▶ **Exercise objective**:
Report, in full, each line of the material below in which the string "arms" occurs.

▶ **The data**:

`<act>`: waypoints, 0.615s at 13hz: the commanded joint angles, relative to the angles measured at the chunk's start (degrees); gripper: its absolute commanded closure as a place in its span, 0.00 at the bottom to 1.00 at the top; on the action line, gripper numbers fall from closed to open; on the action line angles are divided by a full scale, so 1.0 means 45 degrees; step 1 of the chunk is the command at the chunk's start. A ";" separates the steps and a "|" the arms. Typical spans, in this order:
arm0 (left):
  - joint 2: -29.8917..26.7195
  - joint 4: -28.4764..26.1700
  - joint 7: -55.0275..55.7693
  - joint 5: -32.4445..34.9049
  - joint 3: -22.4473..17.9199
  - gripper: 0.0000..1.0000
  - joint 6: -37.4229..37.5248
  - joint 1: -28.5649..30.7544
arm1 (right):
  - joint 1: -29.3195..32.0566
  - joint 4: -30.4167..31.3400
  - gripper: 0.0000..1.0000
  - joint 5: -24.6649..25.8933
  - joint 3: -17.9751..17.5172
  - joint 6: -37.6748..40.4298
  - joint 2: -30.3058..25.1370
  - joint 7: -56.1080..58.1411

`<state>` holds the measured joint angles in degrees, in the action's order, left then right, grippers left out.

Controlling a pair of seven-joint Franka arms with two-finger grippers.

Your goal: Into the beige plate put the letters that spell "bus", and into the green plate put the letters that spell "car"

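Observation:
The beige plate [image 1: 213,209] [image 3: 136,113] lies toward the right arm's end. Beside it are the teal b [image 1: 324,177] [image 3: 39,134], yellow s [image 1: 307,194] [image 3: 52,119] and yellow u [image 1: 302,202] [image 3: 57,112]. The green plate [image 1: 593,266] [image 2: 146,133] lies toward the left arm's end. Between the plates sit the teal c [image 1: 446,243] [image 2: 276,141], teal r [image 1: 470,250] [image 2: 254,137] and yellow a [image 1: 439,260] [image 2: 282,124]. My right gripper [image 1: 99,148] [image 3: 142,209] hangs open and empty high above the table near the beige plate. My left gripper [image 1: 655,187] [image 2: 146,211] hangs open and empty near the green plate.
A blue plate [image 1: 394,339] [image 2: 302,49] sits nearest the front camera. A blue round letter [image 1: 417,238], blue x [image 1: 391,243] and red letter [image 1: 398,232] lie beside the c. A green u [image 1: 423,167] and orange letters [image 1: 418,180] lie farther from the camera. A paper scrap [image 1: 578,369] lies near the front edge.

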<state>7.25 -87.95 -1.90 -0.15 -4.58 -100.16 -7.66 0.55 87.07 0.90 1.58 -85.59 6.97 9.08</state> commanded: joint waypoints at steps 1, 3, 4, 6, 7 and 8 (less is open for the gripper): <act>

▶ **Answer section**:
`<act>`: waypoints, 0.615s at 13hz: the commanded joint angles, relative to the angles measured at the chunk's start (degrees); gripper: its absolute commanded closure as a place in its span, 0.00 at the bottom to 1.00 at the top; on the action line, gripper numbers fall from closed to open; on the action line angles are divided by a full scale, so 1.0 means 45 degrees; step 1 of the chunk is the command at the chunk's start. A ";" separates the steps and a "|" the arms. Typical spans, in this order:
Controlling a pair of seven-joint Franka arms with two-finger grippers.

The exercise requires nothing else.